1. Orang yang punya pemahaman yang dalam terhadap ilmu- ilmu syariat, baik dengan cara mulazamah dengan masyayikh, dan/atau menempuh kuliah agama sampai level doktoral di Timur Tengah, dan/atau menghabiskan waktu menelaah kutub ulama-ulama terdahulu, namun tidak beramal dengan ilmu yang dimilikinya, atau malah menunjukkan pola pikir/pola sikap yang disepakati penyimpangannya dari manhaj yang Islami, maka ia tak bisa disebut ulama.

Paling banter, jika pun disebut ulama, ditambah dengan label setelahnya, yaitu ulama suu, atau ulama dunya, yang malah berkonotasi buruk, karena ia telah menjual agamanya demi harta dunia yang sedikit, ia menggadaikan akhiratnya, demi mendapatkan keuntungan sesaat dan akan hilang.

2. Orang yang kuat pembelaannya terhadap Islam, kalau ceramah dihadiri ribuan bahkan puluhan ribu orang, mendirikan pesantren, dikenal sebagai tokoh Islam nasional, dan seterusnya, namun tidak mendalam ilmunya, dan tak punya kemampuan ilmiah di bidang fiqih, hadits, tafsir, ushul fiqih, atau cabang- cabang ilmu keislaman lainnya, maka ia juga tak bisa disebut ulama.

Paling banter, kita sebut da’i, atau secara ‘urf Indonesia, kita sebut ustadz, kiyai, dan semisalnya.

Untuk orang yang kedua ini, yang melibatkan diri dalam dakwah Islam, dan telah memberikan kebaikan bagi umat Islam, menyuruhnya berhenti berdakwah, tentu sikap yang tak bijak, dan juga tak sesuai dengan semangat Islam yang menjadikan dakwah sebagai karakter umat Islam. Yang penting diingatkan adalah, dakwah harus dengan ilmu. Intinya, silakan berdakwah, itu sangat baik, tapi ukur juga kapasitas diri.

Nasehat, jika isinya adalah hal yang jelas-jelas ma’ruf, dan dikenal oleh rata-rata kita, tentu sah-sah saja disampaikan oleh siapapun, ulama atau bukan ulama, bisa bahasa Arab atau tidak bisa. Bahkan, seorang anak kecil pun, yang tentu ilmunya belum seberapa, sah-sah saja menasehati seorang ahli fiqih besar untuk bertakwa. Toh, semua orang tahu, bahwa ketakwaan itu hal yang dituntut pada setiap orang yang beriman. Maka, menasehati orang lain untuk bertakwa, bisa dilakukan siapa saja.

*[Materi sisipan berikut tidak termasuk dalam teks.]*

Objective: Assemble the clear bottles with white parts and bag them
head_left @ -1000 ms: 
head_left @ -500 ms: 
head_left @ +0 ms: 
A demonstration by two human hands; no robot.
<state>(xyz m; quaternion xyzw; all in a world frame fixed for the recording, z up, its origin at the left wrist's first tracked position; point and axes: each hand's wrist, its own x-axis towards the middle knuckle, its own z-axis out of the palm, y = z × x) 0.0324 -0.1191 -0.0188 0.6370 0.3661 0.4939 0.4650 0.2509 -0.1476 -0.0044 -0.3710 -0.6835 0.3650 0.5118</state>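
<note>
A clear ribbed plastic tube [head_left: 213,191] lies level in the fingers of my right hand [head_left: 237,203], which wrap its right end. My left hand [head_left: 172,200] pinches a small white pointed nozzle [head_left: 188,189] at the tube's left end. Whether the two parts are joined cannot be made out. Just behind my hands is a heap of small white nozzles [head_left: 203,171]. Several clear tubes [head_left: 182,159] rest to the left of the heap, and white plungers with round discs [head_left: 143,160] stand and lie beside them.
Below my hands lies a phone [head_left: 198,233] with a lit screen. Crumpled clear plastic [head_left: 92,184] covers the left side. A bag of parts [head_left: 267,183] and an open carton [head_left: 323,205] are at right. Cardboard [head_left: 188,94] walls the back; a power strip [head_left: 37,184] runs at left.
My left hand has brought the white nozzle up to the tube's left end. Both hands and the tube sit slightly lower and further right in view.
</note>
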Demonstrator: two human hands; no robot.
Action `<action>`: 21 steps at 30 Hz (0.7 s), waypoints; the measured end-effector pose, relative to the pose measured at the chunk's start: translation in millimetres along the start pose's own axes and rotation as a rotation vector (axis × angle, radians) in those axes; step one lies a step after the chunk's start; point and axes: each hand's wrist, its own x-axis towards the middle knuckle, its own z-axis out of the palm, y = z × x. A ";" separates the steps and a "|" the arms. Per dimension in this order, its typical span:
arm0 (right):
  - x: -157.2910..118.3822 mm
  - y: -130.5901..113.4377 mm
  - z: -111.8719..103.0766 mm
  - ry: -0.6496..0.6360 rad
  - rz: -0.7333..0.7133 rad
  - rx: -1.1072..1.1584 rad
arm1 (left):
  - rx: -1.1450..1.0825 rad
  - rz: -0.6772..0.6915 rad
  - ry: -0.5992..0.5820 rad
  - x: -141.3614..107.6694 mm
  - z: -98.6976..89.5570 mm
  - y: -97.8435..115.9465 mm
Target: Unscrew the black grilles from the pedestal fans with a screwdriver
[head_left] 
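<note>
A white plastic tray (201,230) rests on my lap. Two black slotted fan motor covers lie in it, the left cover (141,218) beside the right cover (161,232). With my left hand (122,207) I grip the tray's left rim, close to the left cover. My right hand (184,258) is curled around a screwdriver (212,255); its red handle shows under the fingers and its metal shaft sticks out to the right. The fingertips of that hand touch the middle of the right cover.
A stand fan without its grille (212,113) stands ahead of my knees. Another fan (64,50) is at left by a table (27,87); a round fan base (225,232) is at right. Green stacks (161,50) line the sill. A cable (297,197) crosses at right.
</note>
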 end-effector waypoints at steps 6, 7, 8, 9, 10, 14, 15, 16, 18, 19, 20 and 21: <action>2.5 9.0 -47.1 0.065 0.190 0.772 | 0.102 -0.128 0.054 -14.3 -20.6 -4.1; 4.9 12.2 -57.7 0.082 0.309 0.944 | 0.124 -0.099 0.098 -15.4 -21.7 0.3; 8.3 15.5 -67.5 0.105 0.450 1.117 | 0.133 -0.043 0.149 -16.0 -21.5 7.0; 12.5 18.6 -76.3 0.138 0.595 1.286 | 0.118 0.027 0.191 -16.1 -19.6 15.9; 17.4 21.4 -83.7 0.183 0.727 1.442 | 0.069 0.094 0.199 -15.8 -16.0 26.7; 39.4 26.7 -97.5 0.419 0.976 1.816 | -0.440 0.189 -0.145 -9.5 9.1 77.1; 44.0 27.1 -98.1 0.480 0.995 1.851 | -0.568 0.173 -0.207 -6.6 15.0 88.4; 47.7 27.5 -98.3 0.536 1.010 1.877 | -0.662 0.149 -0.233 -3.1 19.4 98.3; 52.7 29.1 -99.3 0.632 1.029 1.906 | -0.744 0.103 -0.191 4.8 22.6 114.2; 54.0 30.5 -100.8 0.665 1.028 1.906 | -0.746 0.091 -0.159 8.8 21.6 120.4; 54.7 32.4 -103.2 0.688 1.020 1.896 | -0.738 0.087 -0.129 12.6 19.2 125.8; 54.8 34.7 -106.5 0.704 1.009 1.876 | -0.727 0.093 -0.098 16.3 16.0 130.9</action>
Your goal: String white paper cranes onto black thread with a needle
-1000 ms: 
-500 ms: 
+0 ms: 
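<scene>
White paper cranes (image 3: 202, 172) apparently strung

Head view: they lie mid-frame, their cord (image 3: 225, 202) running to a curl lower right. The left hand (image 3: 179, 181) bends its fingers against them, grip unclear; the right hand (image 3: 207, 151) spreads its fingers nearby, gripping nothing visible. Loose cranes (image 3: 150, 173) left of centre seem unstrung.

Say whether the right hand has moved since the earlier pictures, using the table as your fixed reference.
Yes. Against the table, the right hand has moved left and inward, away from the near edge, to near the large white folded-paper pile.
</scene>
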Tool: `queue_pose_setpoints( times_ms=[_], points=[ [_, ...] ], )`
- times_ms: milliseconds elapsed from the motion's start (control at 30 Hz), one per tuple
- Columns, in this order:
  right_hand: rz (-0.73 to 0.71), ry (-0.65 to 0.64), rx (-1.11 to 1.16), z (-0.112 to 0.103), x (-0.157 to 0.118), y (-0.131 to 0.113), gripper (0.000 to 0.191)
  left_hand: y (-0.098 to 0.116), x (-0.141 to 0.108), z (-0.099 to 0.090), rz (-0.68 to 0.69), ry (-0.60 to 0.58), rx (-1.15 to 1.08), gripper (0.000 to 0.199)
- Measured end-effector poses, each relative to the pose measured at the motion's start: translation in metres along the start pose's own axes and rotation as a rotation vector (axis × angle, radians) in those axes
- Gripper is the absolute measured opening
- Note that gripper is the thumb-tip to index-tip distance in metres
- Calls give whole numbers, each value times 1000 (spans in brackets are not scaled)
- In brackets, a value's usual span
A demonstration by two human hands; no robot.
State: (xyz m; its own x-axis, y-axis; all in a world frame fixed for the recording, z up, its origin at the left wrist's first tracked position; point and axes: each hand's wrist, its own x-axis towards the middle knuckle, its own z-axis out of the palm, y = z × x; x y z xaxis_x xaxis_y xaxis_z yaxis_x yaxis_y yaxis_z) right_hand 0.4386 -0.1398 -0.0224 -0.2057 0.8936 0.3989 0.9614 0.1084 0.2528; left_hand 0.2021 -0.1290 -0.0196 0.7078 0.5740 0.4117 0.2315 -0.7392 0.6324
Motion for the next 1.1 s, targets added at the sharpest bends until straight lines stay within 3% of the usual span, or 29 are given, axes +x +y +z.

Sebaliknya, ada juga hal-hal yang perlu pendalaman, penelaahan, kajian yang matang terhadap nash maupun waqi’. Nah, pada poin ini, tidak sembarang orang boleh berbicara, apalagi berfatwa, apalagi memvonis orang/pihak lain. Ini ranahnya orang-orang alim. Bukan wilayah orang kebanyakan.

Silakan berdakwah, namun perhatikan materi yang disampaikan, dan perhatikan juga kapasitas diri. Jangan sampai melampaui kapasitas. Apalagi sampai bermudah-mudahan mengeluarkan fatwa, atau vonis pada orang lain, yang ulama asli pun, sangat hati-hati dalam hal itu.